(Saved data entries)
=== Section Start ===

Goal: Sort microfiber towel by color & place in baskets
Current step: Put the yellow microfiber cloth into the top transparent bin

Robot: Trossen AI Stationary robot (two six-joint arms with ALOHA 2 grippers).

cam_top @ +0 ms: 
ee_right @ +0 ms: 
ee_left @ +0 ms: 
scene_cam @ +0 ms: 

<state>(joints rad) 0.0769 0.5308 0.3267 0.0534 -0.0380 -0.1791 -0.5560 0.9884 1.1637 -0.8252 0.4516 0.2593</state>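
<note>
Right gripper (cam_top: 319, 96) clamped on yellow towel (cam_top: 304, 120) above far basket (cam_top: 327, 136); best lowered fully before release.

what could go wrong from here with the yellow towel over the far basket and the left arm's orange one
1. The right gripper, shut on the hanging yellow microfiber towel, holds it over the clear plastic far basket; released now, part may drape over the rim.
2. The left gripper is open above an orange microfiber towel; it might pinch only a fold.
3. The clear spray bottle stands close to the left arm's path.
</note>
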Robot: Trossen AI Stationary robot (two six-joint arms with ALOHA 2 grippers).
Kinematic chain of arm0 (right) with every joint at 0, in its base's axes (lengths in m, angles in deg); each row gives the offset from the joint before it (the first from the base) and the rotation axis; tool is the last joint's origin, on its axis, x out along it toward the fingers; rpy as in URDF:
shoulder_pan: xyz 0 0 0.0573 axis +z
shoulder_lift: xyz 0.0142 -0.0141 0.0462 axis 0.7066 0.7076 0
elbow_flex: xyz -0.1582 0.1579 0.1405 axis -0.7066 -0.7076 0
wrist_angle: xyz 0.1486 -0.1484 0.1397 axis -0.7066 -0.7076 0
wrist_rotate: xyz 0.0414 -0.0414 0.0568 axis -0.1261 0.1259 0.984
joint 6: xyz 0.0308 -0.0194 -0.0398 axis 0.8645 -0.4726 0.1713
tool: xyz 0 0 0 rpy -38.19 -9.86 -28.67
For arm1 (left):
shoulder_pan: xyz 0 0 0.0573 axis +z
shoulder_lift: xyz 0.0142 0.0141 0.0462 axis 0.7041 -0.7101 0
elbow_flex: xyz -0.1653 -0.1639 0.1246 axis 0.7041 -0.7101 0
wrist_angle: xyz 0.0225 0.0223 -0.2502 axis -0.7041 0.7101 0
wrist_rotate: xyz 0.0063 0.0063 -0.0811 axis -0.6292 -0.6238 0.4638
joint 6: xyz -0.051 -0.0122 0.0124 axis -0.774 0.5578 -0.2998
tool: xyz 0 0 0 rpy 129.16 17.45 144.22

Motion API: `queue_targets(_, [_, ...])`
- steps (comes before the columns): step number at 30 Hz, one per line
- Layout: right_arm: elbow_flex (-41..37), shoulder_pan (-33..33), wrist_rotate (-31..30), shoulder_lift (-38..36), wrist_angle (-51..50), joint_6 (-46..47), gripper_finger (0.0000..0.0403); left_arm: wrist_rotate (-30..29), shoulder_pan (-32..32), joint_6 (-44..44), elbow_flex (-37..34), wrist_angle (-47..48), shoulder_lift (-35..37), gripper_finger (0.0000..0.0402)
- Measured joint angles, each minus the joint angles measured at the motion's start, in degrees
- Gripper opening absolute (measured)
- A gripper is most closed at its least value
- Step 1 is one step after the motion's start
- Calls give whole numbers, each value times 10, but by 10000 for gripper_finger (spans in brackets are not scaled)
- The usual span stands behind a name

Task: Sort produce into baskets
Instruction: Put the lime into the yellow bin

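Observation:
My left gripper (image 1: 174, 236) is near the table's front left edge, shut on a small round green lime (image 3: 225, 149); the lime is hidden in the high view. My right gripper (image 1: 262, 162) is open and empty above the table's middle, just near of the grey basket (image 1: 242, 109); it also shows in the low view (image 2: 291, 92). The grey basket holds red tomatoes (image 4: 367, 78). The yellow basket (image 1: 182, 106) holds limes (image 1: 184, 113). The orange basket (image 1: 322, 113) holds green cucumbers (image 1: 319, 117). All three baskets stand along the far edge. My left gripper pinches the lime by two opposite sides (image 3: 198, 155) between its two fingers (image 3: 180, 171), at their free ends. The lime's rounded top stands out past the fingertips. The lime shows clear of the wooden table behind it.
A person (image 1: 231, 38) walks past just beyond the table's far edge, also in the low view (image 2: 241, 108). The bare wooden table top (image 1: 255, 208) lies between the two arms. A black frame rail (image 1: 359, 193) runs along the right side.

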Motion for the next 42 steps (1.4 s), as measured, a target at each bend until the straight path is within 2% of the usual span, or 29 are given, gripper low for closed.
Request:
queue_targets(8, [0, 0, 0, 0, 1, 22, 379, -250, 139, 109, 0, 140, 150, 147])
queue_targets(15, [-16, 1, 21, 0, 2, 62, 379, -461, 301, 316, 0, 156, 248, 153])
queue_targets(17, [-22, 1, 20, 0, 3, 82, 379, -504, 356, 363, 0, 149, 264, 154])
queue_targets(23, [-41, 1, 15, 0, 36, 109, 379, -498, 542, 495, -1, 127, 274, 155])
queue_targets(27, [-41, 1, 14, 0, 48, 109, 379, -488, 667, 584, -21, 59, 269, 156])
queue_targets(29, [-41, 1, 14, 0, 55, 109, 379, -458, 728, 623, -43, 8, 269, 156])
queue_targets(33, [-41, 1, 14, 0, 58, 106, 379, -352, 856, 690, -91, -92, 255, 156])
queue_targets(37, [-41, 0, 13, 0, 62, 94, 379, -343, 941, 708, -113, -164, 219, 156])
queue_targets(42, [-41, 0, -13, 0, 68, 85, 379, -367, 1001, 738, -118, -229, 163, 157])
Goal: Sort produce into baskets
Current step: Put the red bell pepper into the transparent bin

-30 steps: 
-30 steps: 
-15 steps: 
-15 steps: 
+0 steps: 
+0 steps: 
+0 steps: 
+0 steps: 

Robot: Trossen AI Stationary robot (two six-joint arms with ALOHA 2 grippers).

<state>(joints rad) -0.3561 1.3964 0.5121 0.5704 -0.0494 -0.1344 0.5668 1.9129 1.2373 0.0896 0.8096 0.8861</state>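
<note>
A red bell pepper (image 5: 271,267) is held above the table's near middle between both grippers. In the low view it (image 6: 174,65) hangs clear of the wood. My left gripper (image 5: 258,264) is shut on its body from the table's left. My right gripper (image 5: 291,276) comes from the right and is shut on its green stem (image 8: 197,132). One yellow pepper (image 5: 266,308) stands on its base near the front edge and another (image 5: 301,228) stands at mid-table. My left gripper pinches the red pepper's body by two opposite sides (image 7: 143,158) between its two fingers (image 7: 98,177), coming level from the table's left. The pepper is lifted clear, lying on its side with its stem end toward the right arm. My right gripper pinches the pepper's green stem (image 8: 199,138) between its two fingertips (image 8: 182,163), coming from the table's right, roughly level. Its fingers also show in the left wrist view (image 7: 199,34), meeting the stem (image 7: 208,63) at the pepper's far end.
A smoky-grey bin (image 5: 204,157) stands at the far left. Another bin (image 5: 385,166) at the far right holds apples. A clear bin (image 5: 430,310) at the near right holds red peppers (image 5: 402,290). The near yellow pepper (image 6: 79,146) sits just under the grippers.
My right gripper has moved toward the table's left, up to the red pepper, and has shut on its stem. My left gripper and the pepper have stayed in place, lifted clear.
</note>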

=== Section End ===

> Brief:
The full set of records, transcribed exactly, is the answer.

> Exercise solution:
Goal: Sort microfiber towel by color & place in baskets
Current step: Put the yellow microfiber cloth into the top transparent bin

Robot: Trossen AI Stationary robot (two six-joint arms with ALOHA 2 grippers).

cam_top @ +0 ms: 
ee_right @ +0 ms: 
ee_left @ +0 ms: 
scene_cam @ +0 ms: 

<state>(joints rad) 0.0769 0.5308 0.3267 0.0534 -0.0380 -0.1791 -0.5560 0.9884 1.1637 -0.8252 0.4516 0.2593</state>
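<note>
Right gripper (cam_top: 319, 96) clamped on yellow towel (cam_top: 304, 120) above far basket (cam_top: 327, 136); best lowered fully before release.

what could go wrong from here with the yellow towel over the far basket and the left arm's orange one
1. The right gripper, shut on the hanging yellow microfiber towel, holds it over the clear plastic far basket; released now, part may drape over the rim.
2. The left gripper is open above an orange microfiber towel; it might pinch only a fold.
3. The clear spray bottle stands close to the left arm's path.
</note>
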Robot: Trossen AI Stationary robot (two six-joint arms with ALOHA 2 grippers).
Kinematic chain of arm0 (right) with every joint at 0, in its base's axes (lengths in m, angles in deg); each row gives the offset from the joint before it (the first from the base) and the rotation axis; tool is the last joint's origin, on its axis, x out along it toward the fingers; rpy as in URDF:
shoulder_pan: xyz 0 0 0.0573 axis +z
shoulder_lift: xyz 0.0142 -0.0141 0.0462 axis 0.7066 0.7076 0
elbow_flex: xyz -0.1582 0.1579 0.1405 axis -0.7066 -0.7076 0
wrist_angle: xyz 0.1486 -0.1484 0.1397 axis -0.7066 -0.7076 0
wrist_rotate: xyz 0.0414 -0.0414 0.0568 axis -0.1261 0.1259 0.984
joint 6: xyz 0.0308 -0.0194 -0.0398 axis 0.8645 -0.4726 0.1713
tool: xyz 0 0 0 rpy -38.19 -9.86 -28.67
For arm1 (left):
shoulder_pan: xyz 0 0 0.0573 axis +z
shoulder_lift: xyz 0.0142 0.0141 0.0462 axis 0.7041 -0.7101 0
elbow_flex: xyz -0.1653 -0.1639 0.1246 axis 0.7041 -0.7101 0
wrist_angle: xyz 0.0225 0.0223 -0.2502 axis -0.7041 0.7101 0
wrist_rotate: xyz 0.0063 0.0063 -0.0811 axis -0.6292 -0.6238 0.4638
joint 6: xyz -0.051 -0.0122 0.0124 axis -0.774 0.5578 -0.2998
tool: xyz 0 0 0 rpy 129.16 17.45 144.22

Motion API: `queue_targets(_, [_, ...])`
- steps (comes before the columns): step number at 30 Hz, one per line
- Layout: right_arm: elbow_flex (-41..37), shoulder_pan (-33..33), wrist_rotate (-31..30), shoulder_lift (-38..36), wrist_angle (-51..50), joint_6 (-46..47), gripper_finger (0.0000..0.0403); left_arm: wrist_rotate (-30..29), shoulder_pan (-32..32), joint_6 (-44..44), elbow_flex (-37..34), wrist_angle (-47..48), shoulder_lift (-35..37), gripper_finger (0.0000..0.0402)
- Measured joint angles, each minus the joint angles measured at the motion's start, in degrees
- Gripper opening absolute (measured)
- A gripper is most closed at its least value
- Step 1 is one step after the motion's start
- Calls give whole numbers, each value times 10, but by 10000 for gripper_finger (spans in brackets are not scaled)
- The usual span stands behind a name

Task: Sort produce into baskets
Instruction: Put the lime into the yellow bin

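Observation:
My left gripper (image 1: 174, 236) is near the table's front left edge, shut on a small round green lime (image 3: 225, 149); the lime is hidden in the high view. My right gripper (image 1: 262, 162) is open and empty above the table's middle, just near of the grey basket (image 1: 242, 109); it also shows in the low view (image 2: 291, 92). The grey basket holds red tomatoes (image 4: 367, 78). The yellow basket (image 1: 182, 106) holds limes (image 1: 184, 113). The orange basket (image 1: 322, 113) holds green cucumbers (image 1: 319, 117). All three baskets stand along the far edge. My left gripper pinches the lime by two opposite sides (image 3: 198, 155) between its two fingers (image 3: 180, 171), at their free ends. The lime's rounded top stands out past the fingertips. The lime shows clear of the wooden table behind it.
A person (image 1: 231, 38) walks past just beyond the table's far edge, also in the low view (image 2: 241, 108). The bare wooden table top (image 1: 255, 208) lies between the two arms. A black frame rail (image 1: 359, 193) runs along the right side.
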
Motion for the next 42 steps (1.4 s), as measured, a target at each bend until the straight path is within 2% of the usual span, or 29 are given, gripper low for closed.
Request:
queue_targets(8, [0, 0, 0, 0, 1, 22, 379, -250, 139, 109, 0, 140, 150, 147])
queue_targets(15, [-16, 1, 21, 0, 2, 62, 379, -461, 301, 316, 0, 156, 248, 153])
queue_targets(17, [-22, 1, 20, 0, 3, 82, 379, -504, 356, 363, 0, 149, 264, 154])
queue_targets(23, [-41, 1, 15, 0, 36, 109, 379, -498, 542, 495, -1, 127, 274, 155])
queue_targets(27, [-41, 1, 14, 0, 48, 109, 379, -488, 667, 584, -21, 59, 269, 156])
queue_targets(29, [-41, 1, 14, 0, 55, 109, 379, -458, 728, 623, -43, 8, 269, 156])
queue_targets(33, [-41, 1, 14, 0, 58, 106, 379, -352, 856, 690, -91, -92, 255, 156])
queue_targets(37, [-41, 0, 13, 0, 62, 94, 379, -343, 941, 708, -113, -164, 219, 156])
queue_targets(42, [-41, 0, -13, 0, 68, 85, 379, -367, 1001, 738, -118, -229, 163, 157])
Goal: Sort produce into baskets
Current step: Put the red bell pepper into the transparent bin

-30 steps: 
-30 steps: 
-15 steps: 
-15 steps: 
+0 steps: 
+0 steps: 
+0 steps: 
+0 steps: 

Robot: Trossen AI Stationary robot (two six-joint arms with ALOHA 2 grippers).

<state>(joints rad) -0.3561 1.3964 0.5121 0.5704 -0.0494 -0.1344 0.5668 1.9129 1.2373 0.0896 0.8096 0.8861</state>
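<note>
A red bell pepper (image 5: 271,267) is held above the table's near middle between both grippers. In the low view it (image 6: 174,65) hangs clear of the wood. My left gripper (image 5: 258,264) is shut on its body from the table's left. My right gripper (image 5: 291,276) comes from the right and is shut on its green stem (image 8: 197,132). One yellow pepper (image 5: 266,308) stands on its base near the front edge and another (image 5: 301,228) stands at mid-table. My left gripper pinches the red pepper's body by two opposite sides (image 7: 143,158) between its two fingers (image 7: 98,177), coming level from the table's left. The pepper is lifted clear, lying on its side with its stem end toward the right arm. My right gripper pinches the pepper's green stem (image 8: 199,138) between its two fingertips (image 8: 182,163), coming from the table's right, roughly level. Its fingers also show in the left wrist view (image 7: 199,34), meeting the stem (image 7: 208,63) at the pepper's far end.
A smoky-grey bin (image 5: 204,157) stands at the far left. Another bin (image 5: 385,166) at the far right holds apples. A clear bin (image 5: 430,310) at the near right holds red peppers (image 5: 402,290). The near yellow pepper (image 6: 79,146) sits just under the grippers.
My right gripper has moved toward the table's left, up to the red pepper, and has shut on its stem. My left gripper and the pepper have stayed in place, lifted clear.
</note>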

Work on this exercise has been completed.